Николай Иванович осторожно полез в карман и, не вынимая всего кошелька, ухитрился как‑то вытащить три двадцатифранковые монеты и передал их французу.
Француз продолжал перебирать свои товары. После кружев он перешел к шелковой басонной отделке, от басонной отделки к лентам, и кончилось тем, что Глафира Семеновна купила у него еще на сто десять франков.

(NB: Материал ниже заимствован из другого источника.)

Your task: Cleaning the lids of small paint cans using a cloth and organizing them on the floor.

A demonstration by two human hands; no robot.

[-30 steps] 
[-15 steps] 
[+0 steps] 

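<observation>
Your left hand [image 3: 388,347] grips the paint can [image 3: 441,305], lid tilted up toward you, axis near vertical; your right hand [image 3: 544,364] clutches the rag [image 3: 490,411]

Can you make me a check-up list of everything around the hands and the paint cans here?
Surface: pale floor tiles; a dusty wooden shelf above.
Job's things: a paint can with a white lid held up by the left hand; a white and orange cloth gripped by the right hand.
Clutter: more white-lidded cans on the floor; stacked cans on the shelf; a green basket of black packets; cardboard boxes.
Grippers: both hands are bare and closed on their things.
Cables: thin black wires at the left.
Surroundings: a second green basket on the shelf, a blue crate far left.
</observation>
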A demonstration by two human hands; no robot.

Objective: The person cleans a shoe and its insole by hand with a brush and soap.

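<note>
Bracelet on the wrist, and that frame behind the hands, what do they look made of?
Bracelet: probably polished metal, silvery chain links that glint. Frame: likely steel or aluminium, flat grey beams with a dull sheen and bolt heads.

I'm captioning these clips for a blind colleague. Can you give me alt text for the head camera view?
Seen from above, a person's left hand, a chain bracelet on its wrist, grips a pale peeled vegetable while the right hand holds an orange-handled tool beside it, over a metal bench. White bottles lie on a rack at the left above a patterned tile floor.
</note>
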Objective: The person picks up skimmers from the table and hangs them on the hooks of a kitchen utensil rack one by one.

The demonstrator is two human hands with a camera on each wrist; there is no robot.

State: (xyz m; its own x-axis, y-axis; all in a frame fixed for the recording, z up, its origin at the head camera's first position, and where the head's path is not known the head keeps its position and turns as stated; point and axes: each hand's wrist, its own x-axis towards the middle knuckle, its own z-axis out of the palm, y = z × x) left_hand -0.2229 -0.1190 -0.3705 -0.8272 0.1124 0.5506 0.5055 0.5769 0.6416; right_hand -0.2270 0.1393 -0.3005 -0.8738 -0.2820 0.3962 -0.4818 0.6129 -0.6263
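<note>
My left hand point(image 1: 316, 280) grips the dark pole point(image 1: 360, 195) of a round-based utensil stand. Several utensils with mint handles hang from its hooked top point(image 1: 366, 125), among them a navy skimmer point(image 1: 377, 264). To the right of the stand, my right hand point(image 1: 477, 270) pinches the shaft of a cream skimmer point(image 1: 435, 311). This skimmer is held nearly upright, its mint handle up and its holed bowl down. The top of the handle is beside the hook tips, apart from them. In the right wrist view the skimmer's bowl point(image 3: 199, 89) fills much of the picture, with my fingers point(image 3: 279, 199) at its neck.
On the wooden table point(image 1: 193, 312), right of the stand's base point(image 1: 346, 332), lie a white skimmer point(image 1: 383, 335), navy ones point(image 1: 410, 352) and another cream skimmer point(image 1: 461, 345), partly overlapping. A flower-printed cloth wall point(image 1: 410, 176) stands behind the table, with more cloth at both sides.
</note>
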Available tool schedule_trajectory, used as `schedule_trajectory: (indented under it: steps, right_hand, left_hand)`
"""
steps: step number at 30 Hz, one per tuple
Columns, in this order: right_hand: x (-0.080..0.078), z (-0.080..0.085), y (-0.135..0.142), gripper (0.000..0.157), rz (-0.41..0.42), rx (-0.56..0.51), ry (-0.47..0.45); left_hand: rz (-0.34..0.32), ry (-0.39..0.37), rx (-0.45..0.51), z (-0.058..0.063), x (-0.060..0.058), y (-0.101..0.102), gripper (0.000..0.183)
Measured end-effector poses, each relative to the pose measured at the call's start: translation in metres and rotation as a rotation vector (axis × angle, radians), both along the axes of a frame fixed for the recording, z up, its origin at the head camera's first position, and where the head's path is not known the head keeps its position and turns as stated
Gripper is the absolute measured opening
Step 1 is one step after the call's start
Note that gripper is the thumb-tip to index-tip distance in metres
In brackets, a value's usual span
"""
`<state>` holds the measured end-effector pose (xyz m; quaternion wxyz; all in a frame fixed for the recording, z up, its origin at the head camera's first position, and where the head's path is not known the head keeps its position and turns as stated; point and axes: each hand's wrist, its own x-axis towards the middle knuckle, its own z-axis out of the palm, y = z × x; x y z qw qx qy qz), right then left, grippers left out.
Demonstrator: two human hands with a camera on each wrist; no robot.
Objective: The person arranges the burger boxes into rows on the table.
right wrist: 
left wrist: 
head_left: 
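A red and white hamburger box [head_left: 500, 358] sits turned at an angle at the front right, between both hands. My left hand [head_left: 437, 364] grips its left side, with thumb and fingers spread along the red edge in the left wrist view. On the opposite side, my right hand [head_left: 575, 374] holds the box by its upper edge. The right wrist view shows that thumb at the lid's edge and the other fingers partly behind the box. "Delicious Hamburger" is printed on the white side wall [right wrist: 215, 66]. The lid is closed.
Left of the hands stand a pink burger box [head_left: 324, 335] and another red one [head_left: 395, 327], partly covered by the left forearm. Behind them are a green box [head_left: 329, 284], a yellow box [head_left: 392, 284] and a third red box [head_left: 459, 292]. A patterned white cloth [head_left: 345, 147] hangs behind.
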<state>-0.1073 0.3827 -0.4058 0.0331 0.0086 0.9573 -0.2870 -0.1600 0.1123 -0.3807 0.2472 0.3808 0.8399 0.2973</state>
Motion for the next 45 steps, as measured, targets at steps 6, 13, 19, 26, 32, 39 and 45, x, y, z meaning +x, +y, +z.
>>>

– Вот черт нанес соблазнителя! – сердито бормотал Николай Иванович.
Кружева и лямур
Покупками своими у коммивояжера Глафира Семеновна была буквально очарована. Она несколько раз принималась их рассматривать, поднимая к свету лампы, устроенной в потолке вагона, а коммивояжер, покручивая черненькие усики, продолжал расхваливать проданный товар.
– Эти кружева – знаменитые Шантильи, не подражание, а настоящие Шантильи, – бормотал он по‑французски.
– Да, да, это Шантильи… Я вижу… я знаю… я понимаю, – отвечала Глафира Семеновна по‑русски. – Мерси, месье, боку мерси. – И она протянула ему руку.
Коммивояжер крепко пожал ее руку, стрельнул глазами, произнеся:
– Очень рад, что мог угодить русской даме. Русским я вообще симпатизирую, а от русских дам окончательно в восторге.
– Ах, какой любезный человек! – обратилась к мужу Глафира Семеновна. – То есть в высшей степени любезный, а мы его приняли за мошенника.
– Так‑то оно так, а все‑таки ты, Глаша, с ним не очень… – отвечал Николай Иванович.
А коммивояжер так и бормотал без умолку, так и пересыпал свой разговор любезностями, не заботясь о том, все ли понимает из его речей Глафира Семеновна. Мало‑помалу он превратился в самого услужливого кавалера. Стоило только Глафире Семеновне облокотиться на свою подушку, как уже он бросался поправлять ей эту подушку, снял с веревочной плетенки один из своих маленьких кожаных баульчиков с образцами товаров и подставил ей под ноги вместо скамеечки. На какой‑то станции, выглянув в окно, он купил несколько сочных груш и предложил их Глафире Семеновне. На одной из следующих станций явилась корзиночка с виноградом, которая была тоже предложена нашей героине. Благодарить ей тоже за любезность приходилось поминутно. Николай Иванович только и слышал слова «мерси, месье», взглядывал на жену и, видя ее улыбку, обращенную к коммивояжеру, начинал уже недружелюбно коситься.
Часу в двенадцатом ночи Глафира Семеновна спросила мужа:
– А неужели мы так‑таки нигде и не поужинаем? Я начинаю хотеть есть.